* _Prompt_
The whole listing is to be retyped exactly as it appears.

* _Information supplied_
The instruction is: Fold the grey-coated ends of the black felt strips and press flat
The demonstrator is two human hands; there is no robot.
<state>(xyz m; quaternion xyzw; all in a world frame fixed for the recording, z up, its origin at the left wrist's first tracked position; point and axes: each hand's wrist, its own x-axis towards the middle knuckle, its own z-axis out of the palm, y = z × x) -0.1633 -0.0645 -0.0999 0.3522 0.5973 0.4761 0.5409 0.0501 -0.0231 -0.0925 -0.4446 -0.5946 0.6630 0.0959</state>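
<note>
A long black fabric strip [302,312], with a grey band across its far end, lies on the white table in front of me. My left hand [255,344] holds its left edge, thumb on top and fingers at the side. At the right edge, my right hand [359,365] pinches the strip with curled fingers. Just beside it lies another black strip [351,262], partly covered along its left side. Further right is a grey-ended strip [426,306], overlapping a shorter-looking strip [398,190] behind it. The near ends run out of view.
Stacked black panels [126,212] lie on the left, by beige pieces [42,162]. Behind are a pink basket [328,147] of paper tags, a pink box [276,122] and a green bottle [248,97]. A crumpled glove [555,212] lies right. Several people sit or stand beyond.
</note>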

* _Result of the exercise_
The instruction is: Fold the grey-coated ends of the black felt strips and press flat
The demonstrator is two human hands; there is no robot.
<state>(xyz m; quaternion xyzw; all in a world frame fixed for the recording, z up, its origin at the left wrist's first tracked position; point and axes: each hand's wrist, its own x-axis towards the middle knuckle, its own z-axis out of the palm, y = z × x) -0.1633 -0.0645 -0.0999 0.3522 0.5973 0.4761 0.5409 0.0501 -0.0231 -0.0925 -0.4446 -0.5946 0.6630 0.0959</state>
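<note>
A long black fabric strip [302,312], with a grey band across its far end, lies on the white table in front of me. My left hand [255,344] holds its left edge, thumb on top and fingers at the side. At the right edge, my right hand [359,365] pinches the strip with curled fingers. Just beside it lies another black strip [351,262], partly covered along its left side. Further right is a grey-ended strip [426,306], overlapping a shorter-looking strip [398,190] behind it. The near ends run out of view.
Stacked black panels [126,212] lie on the left, by beige pieces [42,162]. Behind are a pink basket [328,147] of paper tags, a pink box [276,122] and a green bottle [248,97]. A crumpled glove [555,212] lies right. Several people sit or stand beyond.
</note>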

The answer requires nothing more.